Israel and Hizbollah’s dangerous slide towards all-out war


Unlock the Editor’s Digest for free

After months of cross-border clashes between Hizbollah and Israel, the rhetoric between the two foes has escalated to worrying new levels. Israel says it has approved “operational plans for an offensive in Lebanon”; Hizbollah, the Iran-backed Lebanese militant group, says it would fight “without rules” and “without limits”. The threats may be bluster, but they raise the risk of a miscalculation that could lead to all-out war. The reckless baiting should stop.

The sabre-rattling underlines the dangerous game both sides have been playing for months. Clashes first erupted after Hamas’s October 7 attack and Israel’s retaliatory offensive in Gaza. Hizbollah launched rockets at Israel the following day. The Lebanese group and Israel have since traded fire with increasing ferocity, striking ever deeper into each other’s territory and pushing the boundaries of traditional red lines.

At any other time, this would already have been deemed a full-blown conflict. Israeli strikes have killed more than 300 Hizbollah fighters and dozens of civilians. Hizbollah’s attacks have killed more than two dozen soldiers and civilians. Tens of thousands have been displaced on both sides.

In Israel, Prime Minister Benjamin Netanyahu faces pressure to expand the military campaign against Hizbollah, drive its fighters back from the border and reassure Israelis living in the north that it is safe to return to their homes. Armed with a large arsenal of sophisticated missiles, Hizbollah is the most powerful Iranian proxy in the Middle East.

But the last thing Israelis need is to be sucked into another, deeper conflict. Months of Israeli strikes have already changed the dynamics on the ground and pushed some Hizbollah fighters back from the border. Previous Israeli wars in Lebanon have failed to tame or weaken Hizbollah — in 2006 Israel suffered a bloody nose in a month-long war with the militant group.

Moreover, after eight months of devastating conflict in Gaza, Israel has yet to achieve Netanyahu’s key goals — eradicating Hamas and securing the release of all the Israeli hostages seized in the October 7 attack. Hamas’s fighting capability has been severely depleted. But even senior Israeli military figures now acknowledge that it is impossible to destroy Hamas, citing its militant ideology and roots in Palestinian society.

Hizbollah presents a far more daunting foe: it is the world’s most heavily armed non-state actor with a vast arsenal of rockets, drones and missiles aimed at Israel.

Yet it too cannot afford a war. Contained attacks and stunts — including the release of footage said to be gathered by its surveillance drones of areas of Israel, including the strategic port of Haifa — are designed to show that Hizbollah has the ability to pressure Israel and help bring an end its offensive in Gaza.
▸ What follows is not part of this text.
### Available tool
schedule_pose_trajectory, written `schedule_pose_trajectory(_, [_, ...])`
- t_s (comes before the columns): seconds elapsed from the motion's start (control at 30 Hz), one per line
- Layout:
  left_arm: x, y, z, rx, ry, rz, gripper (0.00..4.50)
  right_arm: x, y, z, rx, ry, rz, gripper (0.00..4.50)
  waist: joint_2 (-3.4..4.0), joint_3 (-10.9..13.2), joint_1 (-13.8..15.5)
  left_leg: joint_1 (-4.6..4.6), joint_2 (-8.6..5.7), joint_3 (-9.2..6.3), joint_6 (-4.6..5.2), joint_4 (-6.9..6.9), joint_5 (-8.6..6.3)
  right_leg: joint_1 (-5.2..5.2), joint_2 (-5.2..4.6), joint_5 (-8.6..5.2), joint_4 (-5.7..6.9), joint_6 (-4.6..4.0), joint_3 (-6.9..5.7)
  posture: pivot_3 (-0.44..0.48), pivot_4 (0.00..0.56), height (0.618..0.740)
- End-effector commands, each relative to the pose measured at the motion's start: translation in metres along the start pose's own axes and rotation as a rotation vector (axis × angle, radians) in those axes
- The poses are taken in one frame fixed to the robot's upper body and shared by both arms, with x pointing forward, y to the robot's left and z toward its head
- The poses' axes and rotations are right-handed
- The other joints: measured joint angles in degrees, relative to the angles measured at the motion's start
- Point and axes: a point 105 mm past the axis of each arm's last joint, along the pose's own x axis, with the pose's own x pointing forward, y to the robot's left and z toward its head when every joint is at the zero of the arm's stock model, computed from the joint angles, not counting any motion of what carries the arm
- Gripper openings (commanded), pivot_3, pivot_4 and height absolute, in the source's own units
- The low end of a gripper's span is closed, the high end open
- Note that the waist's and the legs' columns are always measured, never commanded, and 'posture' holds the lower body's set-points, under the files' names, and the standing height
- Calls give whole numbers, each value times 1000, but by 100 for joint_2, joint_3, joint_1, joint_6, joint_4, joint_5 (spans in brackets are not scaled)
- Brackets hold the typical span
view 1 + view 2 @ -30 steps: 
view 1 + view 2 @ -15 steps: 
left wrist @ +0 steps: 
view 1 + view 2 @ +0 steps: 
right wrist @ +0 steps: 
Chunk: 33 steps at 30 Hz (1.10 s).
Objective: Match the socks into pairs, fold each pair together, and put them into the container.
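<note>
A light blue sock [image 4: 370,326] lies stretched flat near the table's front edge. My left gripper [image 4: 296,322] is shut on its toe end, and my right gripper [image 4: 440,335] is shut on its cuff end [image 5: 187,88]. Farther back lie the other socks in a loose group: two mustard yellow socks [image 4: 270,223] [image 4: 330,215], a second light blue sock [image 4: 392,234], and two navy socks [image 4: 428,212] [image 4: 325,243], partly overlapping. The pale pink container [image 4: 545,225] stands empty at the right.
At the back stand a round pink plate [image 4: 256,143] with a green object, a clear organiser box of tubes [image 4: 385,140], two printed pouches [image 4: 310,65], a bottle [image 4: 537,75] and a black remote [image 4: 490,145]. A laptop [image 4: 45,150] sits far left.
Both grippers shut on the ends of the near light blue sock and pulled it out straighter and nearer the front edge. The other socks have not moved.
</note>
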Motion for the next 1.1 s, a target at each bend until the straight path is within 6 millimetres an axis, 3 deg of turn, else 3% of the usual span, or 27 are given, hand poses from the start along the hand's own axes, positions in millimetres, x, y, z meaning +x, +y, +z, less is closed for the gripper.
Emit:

But Hizbollah is also a key political party in Lebanon, a country that is mired in deep economic and political crisis and at risk of total collapse in the event of an Israeli invasion.

An off-ramp is available to the parties, in the shape of US-led efforts to broker an agreement. This would lead to Hizbollah pulling its fighters back from the border, Israel halting air incursions into Lebanon, and the resolution of long-standing disagreements over disputed territory.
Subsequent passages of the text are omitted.